Surprise (ℑ)
How unexpected something is. Mathematically, it's the negative log probability: ℑ(y) = −ln P(y).
If something is very likely (high probability), it has low surprise. If something is unlikely, it has high surprise.
Think of it like: seeing a fish in the ocean = low surprise. Seeing a fish in your living room = high surprise!
Free Energy (F)
An upper bound on surprise that a system can actually compute. Living systems minimize free energy because they can't directly measure surprise.
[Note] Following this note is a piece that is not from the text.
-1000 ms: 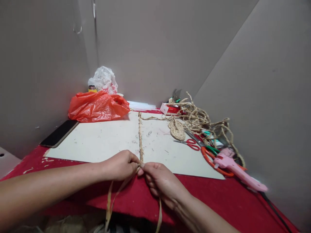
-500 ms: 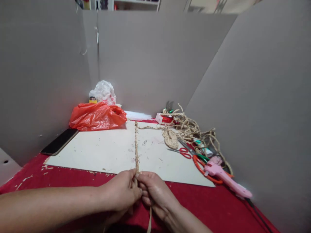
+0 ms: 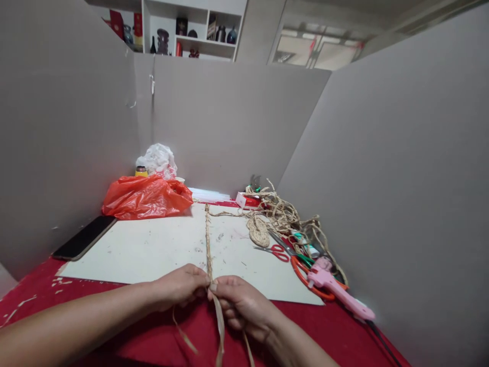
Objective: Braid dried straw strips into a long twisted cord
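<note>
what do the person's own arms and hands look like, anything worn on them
The left hand and right hand are ungloved, with no ring, watch or bracelet showing. Both forearms are bare, no sleeve in view.

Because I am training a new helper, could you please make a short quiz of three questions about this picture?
1. True or false: the left hand and the right hand are both at the near end of the braided strip.
2. Which is nearest the black phone: (a) orange-red bag, (b) pink glue gun, (c) scissors?
3. Complete: the white board lies on a ____ surface.

Key: 1. True; 2. a; 3. red.
</note>
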A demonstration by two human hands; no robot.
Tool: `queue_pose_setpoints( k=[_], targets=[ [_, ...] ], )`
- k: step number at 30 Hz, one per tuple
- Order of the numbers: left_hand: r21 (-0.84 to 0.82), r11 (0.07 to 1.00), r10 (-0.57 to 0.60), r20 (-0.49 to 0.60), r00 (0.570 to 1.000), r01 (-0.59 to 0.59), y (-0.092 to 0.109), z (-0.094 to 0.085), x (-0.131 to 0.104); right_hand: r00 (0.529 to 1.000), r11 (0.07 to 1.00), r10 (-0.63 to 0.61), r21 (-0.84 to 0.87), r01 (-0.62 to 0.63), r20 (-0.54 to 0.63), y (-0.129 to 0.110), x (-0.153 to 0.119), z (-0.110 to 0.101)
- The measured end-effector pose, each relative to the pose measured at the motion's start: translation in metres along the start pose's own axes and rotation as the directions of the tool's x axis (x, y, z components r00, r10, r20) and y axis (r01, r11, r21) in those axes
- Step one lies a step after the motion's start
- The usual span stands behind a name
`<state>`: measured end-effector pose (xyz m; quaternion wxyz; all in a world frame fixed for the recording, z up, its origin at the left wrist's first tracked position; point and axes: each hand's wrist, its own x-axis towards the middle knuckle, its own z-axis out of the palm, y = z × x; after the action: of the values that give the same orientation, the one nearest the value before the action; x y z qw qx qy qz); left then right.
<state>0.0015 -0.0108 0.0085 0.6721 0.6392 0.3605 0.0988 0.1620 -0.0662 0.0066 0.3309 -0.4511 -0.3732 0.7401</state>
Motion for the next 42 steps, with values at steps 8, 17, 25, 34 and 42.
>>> queue_pose_setpoints(
  k=[8,17,25,34,42],
  targets=[
    [0.118,0.993,0.001,0.016,1.0,-0.003,-0.002,-0.005,0.002,0.972,0.711,-0.231,-0.69,0.136,-0.046,-0.003,0.004,-0.008],
    [-0.031,0.995,-0.099,-0.096,0.99,0.097,-0.004,0.011,0.007,0.903,0.263,-0.413,-0.965,-0.004,-0.116,-0.006,-0.016,0.0],
    [-0.208,0.978,-0.044,-0.093,0.995,0.023,-0.008,0.021,0.004,0.899,0.501,-0.418,-0.858,0.11,-0.129,0.017,-0.02,0.017],
    [-0.3,0.954,-0.034,-0.052,0.998,0.017,-0.005,0.013,-0.008,0.909,0.402,-0.409,-0.91,0.102,-0.079,0.005,-0.05,0.019],
    [-0.196,0.98,0.024,0.036,0.999,-0.016,0.008,0.003,-0.012,0.988,0.91,-0.147,-0.398,0.113,-0.056,-0.009,-0.003,0.001]
  ],
)
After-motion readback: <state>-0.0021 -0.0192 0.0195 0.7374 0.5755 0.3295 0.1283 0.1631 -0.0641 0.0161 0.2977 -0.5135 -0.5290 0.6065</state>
It combines two things: how wrong your predictions are (prediction error) and how complex your beliefs are (complexity).
It's like a proxy for "how badly am I doing at predicting the world right now?"
Steady State
A condition where a system maintains its overall pattern over time, even while constantly fluctuating.
The system doesn't freeze—it keeps moving—but it stays within a recognizable region of possibilities.
Like a fish swimming in place in a current: always moving, but staying roughly where it is.
Nonequilibrium
A system that maintains order by constantly exchanging energy/matter with its environment.
Unlike a rock (equilibrium), living things are always processing, metabolizing, and adapting.
A candle flame is nonequilibrium—it maintains its shape only by continuously burning fuel.
Markov Blanket
A statistical boundary that separates "inside" from "outside." It's the set of variables that mediate
all interactions between a system and its environment. Everything inside the blanket is conditionally
independent of everything outside, given the blanket itself.
Like your skin: the outside world can only affect your internal organs through your skin (and other sensory surfaces).
Active Inference
The idea that living systems act to confirm their predictions about the world. Instead of just passively
updating beliefs based on sensory input, organisms actively change the world (or sample it differently)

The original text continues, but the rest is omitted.